* [Source data]
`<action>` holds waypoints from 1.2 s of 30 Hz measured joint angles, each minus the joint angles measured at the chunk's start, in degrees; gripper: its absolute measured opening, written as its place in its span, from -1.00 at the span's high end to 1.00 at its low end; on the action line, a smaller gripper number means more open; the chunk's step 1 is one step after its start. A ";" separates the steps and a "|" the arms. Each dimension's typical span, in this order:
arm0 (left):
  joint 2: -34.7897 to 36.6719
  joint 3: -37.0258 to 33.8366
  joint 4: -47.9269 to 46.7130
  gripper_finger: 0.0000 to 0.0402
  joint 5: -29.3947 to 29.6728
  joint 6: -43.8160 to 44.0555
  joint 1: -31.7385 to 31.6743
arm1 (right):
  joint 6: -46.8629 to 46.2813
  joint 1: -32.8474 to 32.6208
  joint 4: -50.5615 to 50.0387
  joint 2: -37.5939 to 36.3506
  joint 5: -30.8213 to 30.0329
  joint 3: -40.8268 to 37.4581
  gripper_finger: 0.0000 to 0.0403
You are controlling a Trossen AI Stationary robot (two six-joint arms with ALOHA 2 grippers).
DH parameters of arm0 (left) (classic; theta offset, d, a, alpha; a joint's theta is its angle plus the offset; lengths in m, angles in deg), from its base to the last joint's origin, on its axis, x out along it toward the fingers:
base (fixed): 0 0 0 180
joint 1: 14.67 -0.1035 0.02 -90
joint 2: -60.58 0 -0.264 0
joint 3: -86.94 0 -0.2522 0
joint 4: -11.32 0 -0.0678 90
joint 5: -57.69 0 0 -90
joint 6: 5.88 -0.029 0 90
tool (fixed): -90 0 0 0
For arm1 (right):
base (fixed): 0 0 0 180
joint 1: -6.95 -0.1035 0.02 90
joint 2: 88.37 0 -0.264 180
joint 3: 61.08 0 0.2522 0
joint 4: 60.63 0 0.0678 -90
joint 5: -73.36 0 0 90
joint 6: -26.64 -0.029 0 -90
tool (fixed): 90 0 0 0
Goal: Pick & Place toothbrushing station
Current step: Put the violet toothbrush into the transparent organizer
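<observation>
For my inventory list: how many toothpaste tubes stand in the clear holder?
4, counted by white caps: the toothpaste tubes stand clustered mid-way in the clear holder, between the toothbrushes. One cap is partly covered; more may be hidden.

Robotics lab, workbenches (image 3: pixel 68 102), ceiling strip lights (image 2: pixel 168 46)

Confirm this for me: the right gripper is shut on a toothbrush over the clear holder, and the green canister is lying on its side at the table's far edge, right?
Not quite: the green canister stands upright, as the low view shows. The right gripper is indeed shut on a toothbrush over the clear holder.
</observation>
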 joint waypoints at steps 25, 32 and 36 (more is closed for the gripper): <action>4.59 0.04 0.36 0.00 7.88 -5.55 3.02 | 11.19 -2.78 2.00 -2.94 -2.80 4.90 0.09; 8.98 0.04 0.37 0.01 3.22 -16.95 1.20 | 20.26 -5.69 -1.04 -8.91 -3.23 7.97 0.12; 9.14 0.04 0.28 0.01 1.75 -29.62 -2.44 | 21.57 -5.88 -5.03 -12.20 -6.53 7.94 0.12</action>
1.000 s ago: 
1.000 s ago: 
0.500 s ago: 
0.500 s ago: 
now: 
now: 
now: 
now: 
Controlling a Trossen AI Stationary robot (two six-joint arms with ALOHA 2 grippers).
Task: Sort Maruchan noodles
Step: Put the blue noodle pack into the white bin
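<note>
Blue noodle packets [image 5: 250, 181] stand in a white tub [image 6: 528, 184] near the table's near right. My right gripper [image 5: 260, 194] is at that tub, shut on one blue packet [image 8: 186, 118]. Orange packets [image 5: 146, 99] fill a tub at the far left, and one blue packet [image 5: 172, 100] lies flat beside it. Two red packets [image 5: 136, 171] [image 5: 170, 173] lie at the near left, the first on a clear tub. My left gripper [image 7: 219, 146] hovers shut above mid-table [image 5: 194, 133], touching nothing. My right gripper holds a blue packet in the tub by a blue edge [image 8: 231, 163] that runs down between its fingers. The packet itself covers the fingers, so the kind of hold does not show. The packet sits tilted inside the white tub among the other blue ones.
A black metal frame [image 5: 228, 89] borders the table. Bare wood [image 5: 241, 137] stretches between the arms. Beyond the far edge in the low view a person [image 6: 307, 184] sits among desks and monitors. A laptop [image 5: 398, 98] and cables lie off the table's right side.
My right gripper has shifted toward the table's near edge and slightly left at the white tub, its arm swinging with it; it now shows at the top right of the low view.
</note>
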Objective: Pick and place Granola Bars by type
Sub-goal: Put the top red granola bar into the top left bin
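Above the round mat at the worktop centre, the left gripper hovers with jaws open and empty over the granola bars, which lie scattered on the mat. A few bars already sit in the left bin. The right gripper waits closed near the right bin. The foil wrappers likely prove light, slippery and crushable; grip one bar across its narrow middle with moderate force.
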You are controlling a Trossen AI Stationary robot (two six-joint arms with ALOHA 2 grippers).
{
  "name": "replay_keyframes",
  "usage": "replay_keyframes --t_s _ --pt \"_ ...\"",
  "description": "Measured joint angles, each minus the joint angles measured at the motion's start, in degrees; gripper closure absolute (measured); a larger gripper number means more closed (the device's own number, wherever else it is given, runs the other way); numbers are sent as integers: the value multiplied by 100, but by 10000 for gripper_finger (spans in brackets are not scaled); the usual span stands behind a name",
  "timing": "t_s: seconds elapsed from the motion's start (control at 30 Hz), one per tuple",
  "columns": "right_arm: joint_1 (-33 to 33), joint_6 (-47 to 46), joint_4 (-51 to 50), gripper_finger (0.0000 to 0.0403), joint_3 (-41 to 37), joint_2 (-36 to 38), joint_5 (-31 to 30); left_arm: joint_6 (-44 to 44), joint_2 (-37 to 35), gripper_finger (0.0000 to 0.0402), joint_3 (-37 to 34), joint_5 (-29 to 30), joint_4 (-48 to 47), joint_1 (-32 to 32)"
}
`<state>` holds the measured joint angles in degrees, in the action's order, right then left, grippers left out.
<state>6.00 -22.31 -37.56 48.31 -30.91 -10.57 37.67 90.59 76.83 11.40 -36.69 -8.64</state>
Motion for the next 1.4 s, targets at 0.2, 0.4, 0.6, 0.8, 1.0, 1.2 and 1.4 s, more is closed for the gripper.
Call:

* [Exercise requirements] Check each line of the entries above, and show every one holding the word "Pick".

* [Task output]
Goal: Pick & Place toothbrushing station
Objective: Pick and place Granola Bars by type

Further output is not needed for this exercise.